> **EXERCISE REQUIREMENTS**
Reproduce verbatim all of the data given below, but do not carry over the images.

§

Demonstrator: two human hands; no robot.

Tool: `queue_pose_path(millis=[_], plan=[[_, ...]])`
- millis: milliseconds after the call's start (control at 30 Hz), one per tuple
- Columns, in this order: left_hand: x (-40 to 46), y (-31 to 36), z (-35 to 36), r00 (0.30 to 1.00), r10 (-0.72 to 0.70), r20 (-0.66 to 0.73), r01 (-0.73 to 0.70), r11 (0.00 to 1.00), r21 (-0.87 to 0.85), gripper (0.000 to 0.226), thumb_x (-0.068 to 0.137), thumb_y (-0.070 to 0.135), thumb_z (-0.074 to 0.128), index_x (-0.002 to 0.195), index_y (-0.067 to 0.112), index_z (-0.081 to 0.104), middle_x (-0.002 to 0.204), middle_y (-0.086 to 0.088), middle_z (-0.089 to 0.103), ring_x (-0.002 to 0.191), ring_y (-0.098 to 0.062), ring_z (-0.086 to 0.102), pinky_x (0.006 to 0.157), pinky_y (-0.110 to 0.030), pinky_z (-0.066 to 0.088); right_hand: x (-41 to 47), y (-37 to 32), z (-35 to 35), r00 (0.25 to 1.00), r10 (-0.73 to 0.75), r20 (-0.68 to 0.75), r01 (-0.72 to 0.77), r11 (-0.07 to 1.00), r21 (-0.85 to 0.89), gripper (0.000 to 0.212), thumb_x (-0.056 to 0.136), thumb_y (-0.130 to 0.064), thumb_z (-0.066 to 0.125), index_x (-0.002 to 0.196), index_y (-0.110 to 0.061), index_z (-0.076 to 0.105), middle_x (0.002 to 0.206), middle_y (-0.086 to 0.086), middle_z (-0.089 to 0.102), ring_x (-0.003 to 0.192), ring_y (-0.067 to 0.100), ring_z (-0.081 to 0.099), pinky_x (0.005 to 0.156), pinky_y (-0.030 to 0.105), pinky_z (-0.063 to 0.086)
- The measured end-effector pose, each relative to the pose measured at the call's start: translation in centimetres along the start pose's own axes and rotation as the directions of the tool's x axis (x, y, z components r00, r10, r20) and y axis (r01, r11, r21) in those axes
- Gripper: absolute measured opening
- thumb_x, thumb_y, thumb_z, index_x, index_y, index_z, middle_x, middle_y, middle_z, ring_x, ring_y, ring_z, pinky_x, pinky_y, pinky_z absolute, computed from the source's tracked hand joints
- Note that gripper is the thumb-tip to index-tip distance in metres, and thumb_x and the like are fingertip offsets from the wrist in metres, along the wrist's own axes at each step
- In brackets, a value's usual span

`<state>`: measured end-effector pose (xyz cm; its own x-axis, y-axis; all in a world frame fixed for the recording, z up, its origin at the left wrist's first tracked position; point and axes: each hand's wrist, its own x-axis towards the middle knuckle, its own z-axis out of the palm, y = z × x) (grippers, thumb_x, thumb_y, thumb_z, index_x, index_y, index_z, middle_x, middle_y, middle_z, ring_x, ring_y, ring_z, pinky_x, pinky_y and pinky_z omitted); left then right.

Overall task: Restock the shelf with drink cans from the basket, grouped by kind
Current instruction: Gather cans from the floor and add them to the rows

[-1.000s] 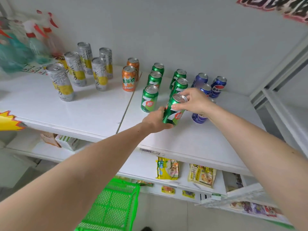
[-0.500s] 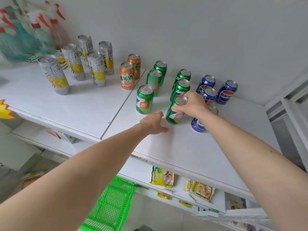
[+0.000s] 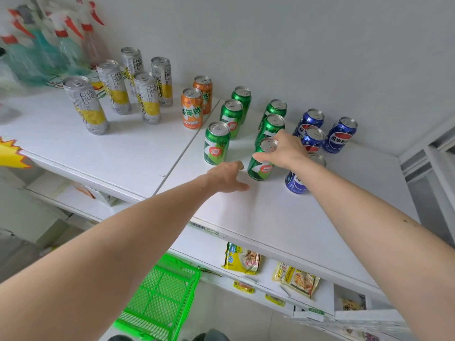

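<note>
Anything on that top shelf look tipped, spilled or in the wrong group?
Nothing stands out. Every can is upright and grouped by kind: silver tea cans, orange cans, green cans, blue cans. The right hand has its grip on the front green can, also upright. No spills.

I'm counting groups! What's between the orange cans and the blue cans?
Green cans, six of them in two rows, stand between the orange cans and blue cans, seen from the head camera.

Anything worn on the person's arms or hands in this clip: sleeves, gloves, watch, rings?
Nothing worn shows: the left hand and right hand are bare, with no gloves, watch or visible rings. Both forearms are uncovered to the frame edge, with no sleeve in view.
</note>
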<state>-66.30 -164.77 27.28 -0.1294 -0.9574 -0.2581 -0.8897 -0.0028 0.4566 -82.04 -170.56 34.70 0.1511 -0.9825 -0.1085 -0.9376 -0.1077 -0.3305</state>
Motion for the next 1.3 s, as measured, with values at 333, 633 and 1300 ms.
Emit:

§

> **ANSWER TO THIS EXERCISE**
Demonstrator: two human hands; no robot.

Tool: `queue_pose_path(millis=[_], plan=[[_, ...]])`
- millis: milliseconds after the call's start (control at 30 Hz), one per tuple
- Columns, in this order: left_hand: x (-40 to 46), y (-31 to 36), z (-35 to 36), r00 (0.30 to 1.00), r10 (-0.72 to 0.70), r20 (-0.66 to 0.73), r01 (-0.73 to 0.70), r11 (0.00 to 1.00), r21 (-0.87 to 0.85), gripper (0.000 to 0.226), thumb_x (-0.068 to 0.137), thumb_y (-0.070 to 0.135), thumb_z (-0.074 to 0.128), index_x (-0.002 to 0.195), index_y (-0.067 to 0.112), index_z (-0.081 to 0.104), middle_x (-0.002 to 0.204), middle_y (-0.086 to 0.088), middle_z (-0.089 to 0.103), ring_x (-0.002 to 0.191), ring_y (-0.098 to 0.062), ring_z (-0.086 to 0.102), pinky_x (0.006 to 0.157), pinky_y (-0.110 to 0.030), pinky_z (-0.066 to 0.088); right_hand: x (-41 to 47), y (-37 to 32), z (-35 to 35), r00 (0.25 to 1.00), r10 (-0.73 to 0.75), r20 (-0.68 to 0.75), r01 (-0.72 to 0.77), r11 (-0.07 to 1.00), r21 (-0.85 to 0.89), gripper (0.000 to 0.212), thumb_x (-0.056 to 0.136), thumb_y (-0.130 to 0.064), thumb_z (-0.066 to 0.125), index_x (-0.002 to 0.196), index_y (-0.110 to 0.061), index_z (-0.076 to 0.105), middle_x (0.002 to 0.206), middle_y (-0.086 to 0.086), middle_z (-0.089 to 0.102), ring_x (-0.003 to 0.192), ring_y (-0.067 to 0.100), ring_z (-0.081 to 0.099), pinky_x (0.005 to 0.156), pinky_y (-0.030 to 0.105), pinky_z (-0.063 to 0.086)
- The measured end-effector pose, each relative to the pose measured at the call's start: translation in centimetres along the start pose's own axes and rotation as the directions of the tool's x axis (x, y, z components r00, r10, r20) and y axis (r01, r11, r21) in those axes
- Gripper: absolute measured opening
- thumb_x, thumb_y, thumb_z, index_x, index_y, index_z, middle_x, middle_y, middle_z, ring_x, ring_y, ring_z, pinky_x, pinky_y, pinky_z absolute, computed from the source's tracked hand joints
- Note that gripper is the thumb-tip to index-tip distance in metres, and thumb_x and the like are fingertip offsets from the wrist in metres, along the wrist's own axes at each step
- In brackets, a value's usual span

`<state>`: measured end-effector pose (xyz cm; its own x-axis, y-axis; all in a world frame fixed for the recording, z up, its origin at the left wrist's first tracked position; point and axes: each hand's wrist, its own x-axis towards the middle knuckle, its own z-axis out of the palm, y = z × x) (grippers, thumb_x, thumb_y, thumb_z, index_x, index_y, index_z, middle_x, middle_y, middle_z, ring_x, ring_y, ring_z, pinky_x, pinky_y and pinky_z omitted); left then right.

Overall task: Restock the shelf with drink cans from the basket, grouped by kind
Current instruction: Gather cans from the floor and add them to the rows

[-1.000s] 
[-0.500s] 
[+0.000s] 

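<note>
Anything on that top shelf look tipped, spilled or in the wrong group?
Nothing stands out. Every can is upright and grouped by kind: silver tea cans, orange cans, green cans, blue cans. The right hand has its grip on the front green can, also upright. No spills.

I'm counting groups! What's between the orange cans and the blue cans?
Green cans, six of them in two rows, stand between the orange cans and blue cans, seen from the head camera.

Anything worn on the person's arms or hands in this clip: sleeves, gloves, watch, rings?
Nothing worn shows: the left hand and right hand are bare, with no gloves, watch or visible rings. Both forearms are uncovered to the frame edge, with no sleeve in view.
</note>
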<state>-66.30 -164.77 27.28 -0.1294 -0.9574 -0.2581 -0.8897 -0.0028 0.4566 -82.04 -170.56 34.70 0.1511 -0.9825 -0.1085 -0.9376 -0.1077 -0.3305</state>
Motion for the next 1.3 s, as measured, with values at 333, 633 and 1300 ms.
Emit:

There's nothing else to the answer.